La pratica delle intercettazioni telefoniche, autorizzata o meno, è molto più frequente di quanto pensiate. Un mio caro amico vive ormai perennemente intercettato, solo perchè ha avuto la sfortuna di parlare qualche volta tramite telefonino con persone indagate. Ci ha rimesso anche un paio di telefonini, dato che gli impulsi utilizzati per catturare le conversazioni, per leggere i suoi messaggi privati o, addirittura, per accendere il suo cellulare quando lo aveva spento, finivano col bruciare i circuiti interni dell’apparato.

I conti correnti dei lavoratori autonomi sono ormai sotto controllo e tutti i movimenti a debito ed a credito sono visualizzabili dall’Agenzia delle Entrate e dalla Guardia di Finanza (si spera solo da loro), senza la necessità di alcuna autorizzazione preventiva. Quindi l’imprenditore o il libero professionista deve accettare, come effetto collaterale della sacrosanta lotta all’evasione fiscale, che anche i movimenti di denaro non direttamente connessi alla loro attività finiscano sotto la lente d’ingrandimento del “Grande Fratello fiscale”.

Nelle intasate aule di giustizia italiane, capita spesso di discutere cause civili, aventi ad oggetto delicate situazioni familiari o personali, in presenza di centinaia di persone. Si pensi, tanto per fare un esempio, ai procedimenti per separazione personale dei coniugi.

Le città, le banche, gli uffici postali, i supermercati, gli ipermercati, i centri commerciali, i negozi sono spesso minuti di telecamere a circuito chiuso che ci riprendono mentre compiamo i nostri gesti quotidiani. Siamo ripresi mentre preleviamo la pensione, mentre paghiamo le bollette, mentre facciamo la spesa, cioè mentre svolgiamo tutte quelle attività che attengono esclusivamente alla nostra sfera privata.

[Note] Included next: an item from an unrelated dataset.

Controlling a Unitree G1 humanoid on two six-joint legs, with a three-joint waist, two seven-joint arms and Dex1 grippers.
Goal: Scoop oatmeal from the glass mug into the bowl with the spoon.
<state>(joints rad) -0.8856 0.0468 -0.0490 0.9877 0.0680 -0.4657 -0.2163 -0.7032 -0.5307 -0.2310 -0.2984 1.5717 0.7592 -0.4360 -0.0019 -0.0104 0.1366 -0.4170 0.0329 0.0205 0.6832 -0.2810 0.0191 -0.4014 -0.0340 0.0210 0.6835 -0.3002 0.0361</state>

La rete internet, meraviglioso strumento che ci permette di comunicare con il mondo intero in tempo reale, presenta anch’essa le sue controindicazioni sul versante della riservatezza. Quando navighiamo, lasciamo traccia dei siti che visitiamo e, soprattutto, i nostri dati personali memorizzati nell’hard disk del nostro pc sono teoricamente accessibili a qualunque malintenzionato che sia in grado di impossessarsi della macchina da remoto.

Paradossalmente però, proprio nel momento storico più buio per la privacy, si sente invocare da più parti la sua tutela. Troppo tardi. La privacy non esiste più.